Task statement » All lines from the beginning of the listing through the line with "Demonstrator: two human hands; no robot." are to be copied word for word; the pictures are not.
◆ ◆ ◆
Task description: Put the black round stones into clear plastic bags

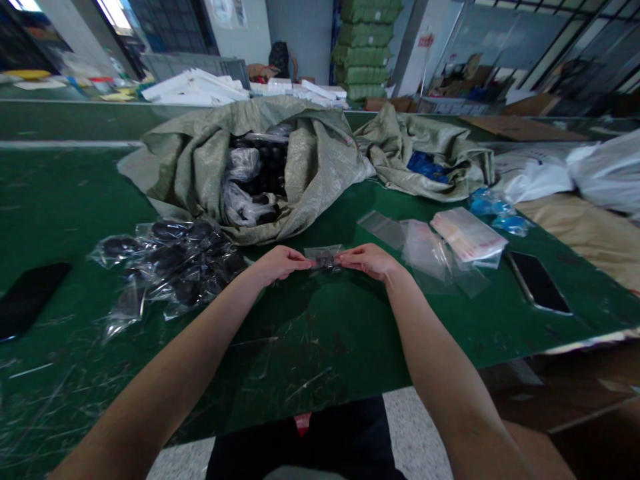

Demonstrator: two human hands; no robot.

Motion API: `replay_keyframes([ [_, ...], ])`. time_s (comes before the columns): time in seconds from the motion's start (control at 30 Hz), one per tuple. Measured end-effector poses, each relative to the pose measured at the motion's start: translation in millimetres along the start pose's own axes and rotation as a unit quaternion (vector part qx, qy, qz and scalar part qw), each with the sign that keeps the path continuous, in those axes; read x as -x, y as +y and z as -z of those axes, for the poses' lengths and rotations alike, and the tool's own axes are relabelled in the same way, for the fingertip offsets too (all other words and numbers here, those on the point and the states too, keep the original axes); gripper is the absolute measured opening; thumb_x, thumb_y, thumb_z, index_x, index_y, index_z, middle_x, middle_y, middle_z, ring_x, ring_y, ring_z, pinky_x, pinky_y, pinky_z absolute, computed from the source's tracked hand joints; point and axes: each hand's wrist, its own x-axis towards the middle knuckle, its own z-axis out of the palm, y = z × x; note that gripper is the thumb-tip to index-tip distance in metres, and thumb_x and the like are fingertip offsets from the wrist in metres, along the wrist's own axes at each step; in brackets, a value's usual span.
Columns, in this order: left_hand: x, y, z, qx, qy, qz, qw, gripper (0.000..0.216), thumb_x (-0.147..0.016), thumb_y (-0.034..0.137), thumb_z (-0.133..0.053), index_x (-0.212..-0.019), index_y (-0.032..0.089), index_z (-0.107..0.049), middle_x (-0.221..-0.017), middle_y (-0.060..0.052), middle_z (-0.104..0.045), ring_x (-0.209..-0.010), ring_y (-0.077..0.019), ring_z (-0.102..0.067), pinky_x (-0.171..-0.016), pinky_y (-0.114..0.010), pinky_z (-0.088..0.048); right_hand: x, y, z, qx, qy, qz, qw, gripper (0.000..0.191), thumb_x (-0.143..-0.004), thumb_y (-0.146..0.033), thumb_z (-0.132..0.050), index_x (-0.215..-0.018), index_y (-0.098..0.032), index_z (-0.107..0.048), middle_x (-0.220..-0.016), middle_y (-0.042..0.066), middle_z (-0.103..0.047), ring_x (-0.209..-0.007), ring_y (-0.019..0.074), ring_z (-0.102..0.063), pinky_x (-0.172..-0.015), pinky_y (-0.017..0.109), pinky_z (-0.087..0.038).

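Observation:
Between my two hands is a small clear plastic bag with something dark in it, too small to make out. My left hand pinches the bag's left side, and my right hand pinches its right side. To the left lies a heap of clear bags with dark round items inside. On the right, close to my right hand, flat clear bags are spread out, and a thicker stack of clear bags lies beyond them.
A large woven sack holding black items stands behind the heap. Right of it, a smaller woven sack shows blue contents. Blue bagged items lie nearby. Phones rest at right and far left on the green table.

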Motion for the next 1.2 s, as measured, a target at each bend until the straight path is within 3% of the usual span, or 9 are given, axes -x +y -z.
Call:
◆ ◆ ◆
Exercise result »
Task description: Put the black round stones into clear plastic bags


Demonstrator: two human hands; no robot.

The answer given is complete as it stands.